WORK ITEM.
The records below are to be copied exactly, with every picture left out.

------ DATA FOR REVIEW

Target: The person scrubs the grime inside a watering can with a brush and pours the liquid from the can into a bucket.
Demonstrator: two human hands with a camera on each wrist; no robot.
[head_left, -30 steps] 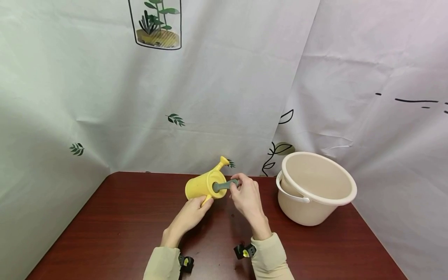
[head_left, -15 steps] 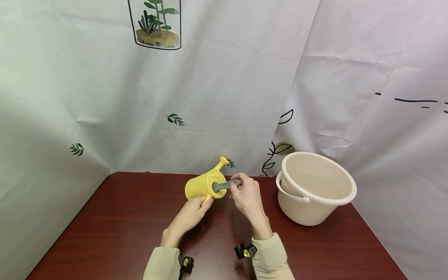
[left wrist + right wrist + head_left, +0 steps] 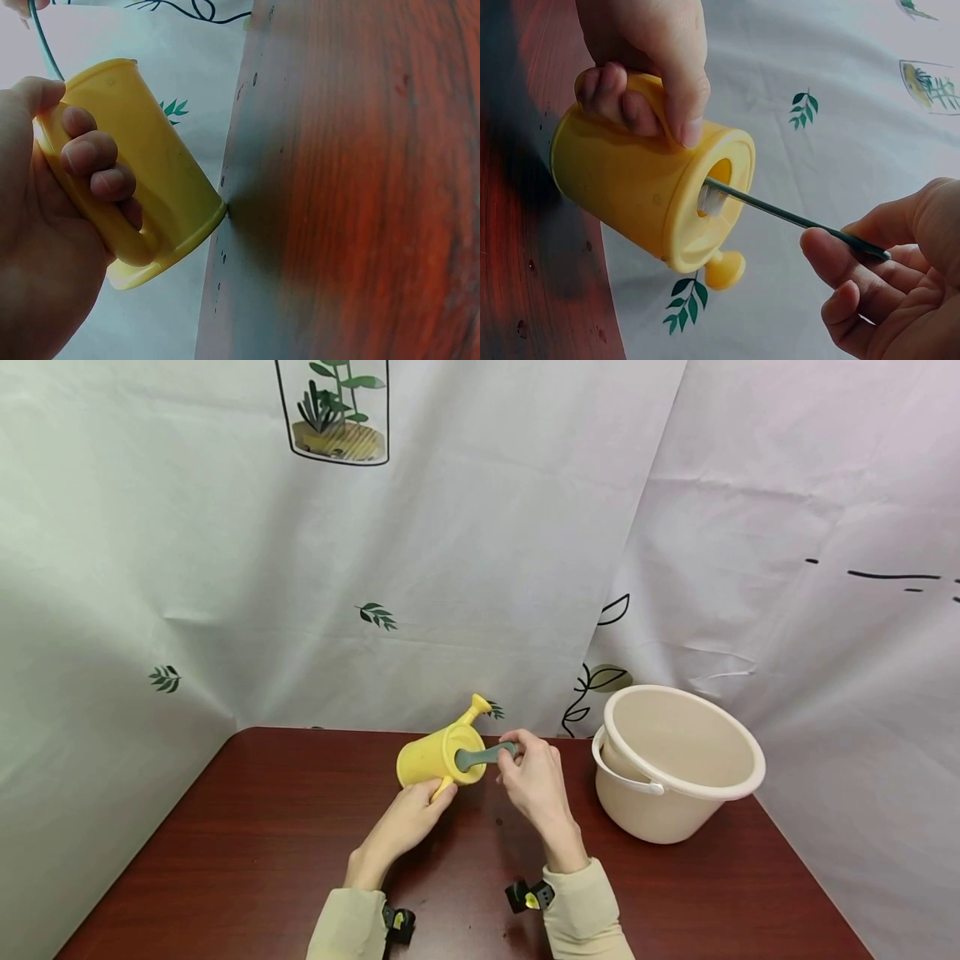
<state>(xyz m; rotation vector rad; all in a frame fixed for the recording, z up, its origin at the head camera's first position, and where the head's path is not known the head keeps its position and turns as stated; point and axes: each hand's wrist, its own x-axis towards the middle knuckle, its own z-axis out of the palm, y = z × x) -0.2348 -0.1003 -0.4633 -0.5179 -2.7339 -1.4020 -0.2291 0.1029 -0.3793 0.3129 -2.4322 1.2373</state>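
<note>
A yellow watering can is tilted on its side, its open mouth towards my right hand and its spout at the back. My left hand grips the can by its handle, fingers curled through the loop. My right hand pinches the grey-green handle of a small brush between thumb and fingers. Pale bristles show just inside the can's mouth in the right wrist view; the far part of the brush head is hidden. Whether the can touches the table, I cannot tell.
A cream bucket with a white carrying handle stands at the right of the dark red-brown table. Another cream basin or bucket seems tilted inside it. A pale printed cloth hangs close behind the table and along both sides.
My right hand has shifted very slightly to the right along the brush's direction. The left hand and the watering can have stayed in place.
</note>
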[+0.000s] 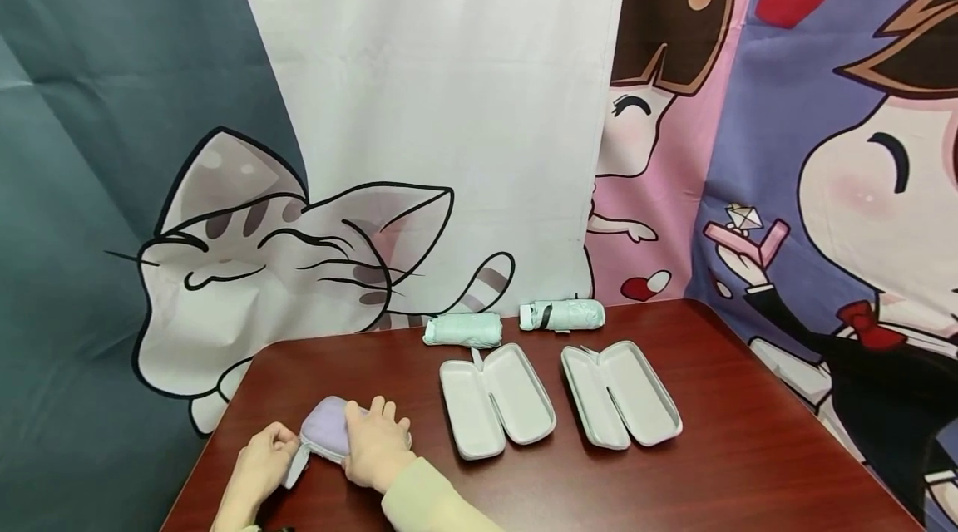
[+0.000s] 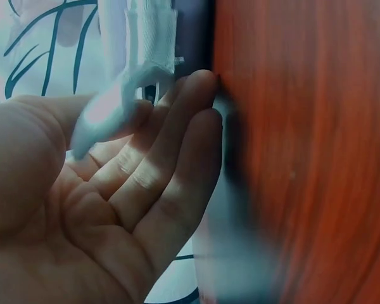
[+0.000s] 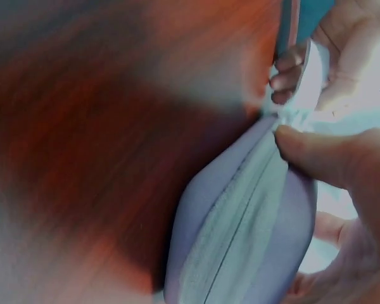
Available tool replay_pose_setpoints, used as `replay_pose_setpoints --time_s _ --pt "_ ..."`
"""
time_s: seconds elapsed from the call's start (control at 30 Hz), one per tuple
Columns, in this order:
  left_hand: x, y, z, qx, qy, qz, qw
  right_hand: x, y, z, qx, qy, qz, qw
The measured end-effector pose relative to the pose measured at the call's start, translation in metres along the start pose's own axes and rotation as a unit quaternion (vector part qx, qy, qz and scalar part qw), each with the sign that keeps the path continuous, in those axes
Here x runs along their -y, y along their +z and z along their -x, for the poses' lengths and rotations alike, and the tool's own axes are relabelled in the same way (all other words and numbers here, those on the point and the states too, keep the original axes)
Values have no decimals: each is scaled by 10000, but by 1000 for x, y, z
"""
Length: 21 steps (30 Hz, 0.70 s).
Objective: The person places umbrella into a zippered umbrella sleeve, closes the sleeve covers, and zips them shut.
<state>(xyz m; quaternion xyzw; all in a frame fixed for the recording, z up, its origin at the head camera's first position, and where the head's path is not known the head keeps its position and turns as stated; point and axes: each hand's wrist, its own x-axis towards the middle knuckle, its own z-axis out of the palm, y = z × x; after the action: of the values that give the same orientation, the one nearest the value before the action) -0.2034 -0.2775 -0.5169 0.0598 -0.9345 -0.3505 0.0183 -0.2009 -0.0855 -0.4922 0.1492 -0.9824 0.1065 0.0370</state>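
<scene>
A closed lilac zip case (image 1: 326,427) lies at the left of the table, its pale zip (image 3: 237,221) running along the side in the right wrist view. My right hand (image 1: 377,442) grips the case from above, the thumb pressing near the zip's end. At the case's near left end, my left hand (image 1: 260,464) has thumb and forefinger pinched together at the zipper pull, which the fingers partly hide. A pale wrist strap (image 1: 297,467) hangs from that end, passing over the left thumb in the left wrist view.
Two open pale grey cases (image 1: 473,411) (image 1: 627,399) lie right of the hands. Behind them are two mint-green wrapped rolls (image 1: 464,330) (image 1: 563,315). A cartoon-printed curtain (image 1: 449,100) hangs along the brown table's (image 1: 599,490) back edge.
</scene>
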Motion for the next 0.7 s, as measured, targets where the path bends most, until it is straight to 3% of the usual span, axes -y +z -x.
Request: replay_pose_setpoints --time_s 0.2,0.33,0.5,0.7 --pt "-1 5 -2 51 -70 218 9997 0 3 -1 -145 85 -85 9998" --pt "-2 6 -6 198 -202 446 9986 -10 -2 -3 154 -126 -529 9984" --pt "-6 6 -6 197 -219 381 9988 -20 -6 -3 450 -241 -1252 9908" --pt "-10 8 -7 29 -106 376 9992 -16 -2 -2 190 -55 -1516 9882"
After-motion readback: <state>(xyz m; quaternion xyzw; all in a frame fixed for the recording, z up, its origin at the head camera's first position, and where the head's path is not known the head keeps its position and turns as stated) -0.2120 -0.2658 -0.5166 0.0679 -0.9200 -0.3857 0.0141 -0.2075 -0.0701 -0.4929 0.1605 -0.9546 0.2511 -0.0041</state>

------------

REPLY TO THE TASK.
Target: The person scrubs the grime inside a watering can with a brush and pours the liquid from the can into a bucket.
Demonstrator: two human hands with a camera on each wrist; no robot.
[head_left, -30 steps] 
[head_left, -15 steps] 
[left wrist + right wrist + head_left, +0 steps] 
<state>(xyz m; rotation vector rad; all in a frame fixed for the recording, z up, its origin at the head camera's first position, and where the head's path is not known the head keeps its position and turns as stated; point and axes: each hand's wrist, its own x-axis towards the middle knuckle, its own z-axis out of the palm, y = z × x) -0.2348 -0.1003 -0.4633 -0.5179 -2.7339 -1.4020 -0.2291 0.1029 -0.3793 0.3129 -2.4322 1.2373</state>
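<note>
A yellow watering can is tilted on its side, its open mouth towards my right hand and its spout at the back. My left hand grips the can by its handle, fingers curled through the loop. My right hand pinches the grey-green handle of a small brush between thumb and fingers. Pale bristles show just inside the can's mouth in the right wrist view; the far part of the brush head is hidden. Whether the can touches the table, I cannot tell.
A cream bucket with a white carrying handle stands at the right of the dark red-brown table. Another cream basin or bucket seems tilted inside it. A pale printed cloth hangs close behind the table and along both sides.
My right hand has shifted very slightly to the right along the brush's direction. The left hand and the watering can have stayed in place.
</note>
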[+0.000s] 
[+0.000s] 
[+0.000s] 
Available tool replay_pose_setpoints, used as `replay_pose_setpoints --time_s _ --pt "_ ..."`
"""
time_s: seconds elapsed from the call's start (control at 30 Hz), one per tuple
Columns, in this order:
  left_hand: x, y, z, qx, qy, qz, qw
  right_hand: x, y, z, qx, qy, qz, qw
The measured end-effector pose relative to the pose measured at the call's start, translation in metres along the start pose's own axes and rotation as a unit quaternion (vector part qx, qy, qz and scalar part qw), each with the sign that keeps the path continuous, in those axes
Here x runs along their -y, y along their +z and z along their -x, for the poses' lengths and rotations alike, and the tool's own axes are relabelled in the same way (all other words and numbers here, those on the point and the states too, keep the original axes)
Values have no decimals: each is scaled by 10000, but by 1000 for x, y, z
"""
Length: 21 steps (30 Hz, 0.70 s).
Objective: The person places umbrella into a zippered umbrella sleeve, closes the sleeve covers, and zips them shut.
<state>(xyz m; quaternion xyzw; all in a frame fixed for the recording, z up, its origin at the head camera's first position, and where the head's path is not known the head keeps its position and turns as stated; point and axes: each hand's wrist, its own x-axis towards the middle knuckle, its own z-axis out of the palm, y = z × x; after the action: of the values that give the same orientation, the one nearest the value before the action) -0.2034 -0.2775 -0.5169 0.0598 -0.9345 -0.3505 0.0183 -0.2009 -0.0855 -0.4922 0.1492 -0.9824 0.1065 0.0370</state>
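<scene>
A closed lilac zip case (image 1: 326,427) lies at the left of the table, its pale zip (image 3: 237,221) running along the side in the right wrist view. My right hand (image 1: 377,442) grips the case from above, the thumb pressing near the zip's end. At the case's near left end, my left hand (image 1: 260,464) has thumb and forefinger pinched together at the zipper pull, which the fingers partly hide. A pale wrist strap (image 1: 297,467) hangs from that end, passing over the left thumb in the left wrist view.
Two open pale grey cases (image 1: 473,411) (image 1: 627,399) lie right of the hands. Behind them are two mint-green wrapped rolls (image 1: 464,330) (image 1: 563,315). A cartoon-printed curtain (image 1: 449,100) hangs along the brown table's (image 1: 599,490) back edge.
</scene>
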Motion for the next 0.7 s, as measured, targets where the path bends most, until it is straight to 3% of the usual span, axes -y +z -x.
Request: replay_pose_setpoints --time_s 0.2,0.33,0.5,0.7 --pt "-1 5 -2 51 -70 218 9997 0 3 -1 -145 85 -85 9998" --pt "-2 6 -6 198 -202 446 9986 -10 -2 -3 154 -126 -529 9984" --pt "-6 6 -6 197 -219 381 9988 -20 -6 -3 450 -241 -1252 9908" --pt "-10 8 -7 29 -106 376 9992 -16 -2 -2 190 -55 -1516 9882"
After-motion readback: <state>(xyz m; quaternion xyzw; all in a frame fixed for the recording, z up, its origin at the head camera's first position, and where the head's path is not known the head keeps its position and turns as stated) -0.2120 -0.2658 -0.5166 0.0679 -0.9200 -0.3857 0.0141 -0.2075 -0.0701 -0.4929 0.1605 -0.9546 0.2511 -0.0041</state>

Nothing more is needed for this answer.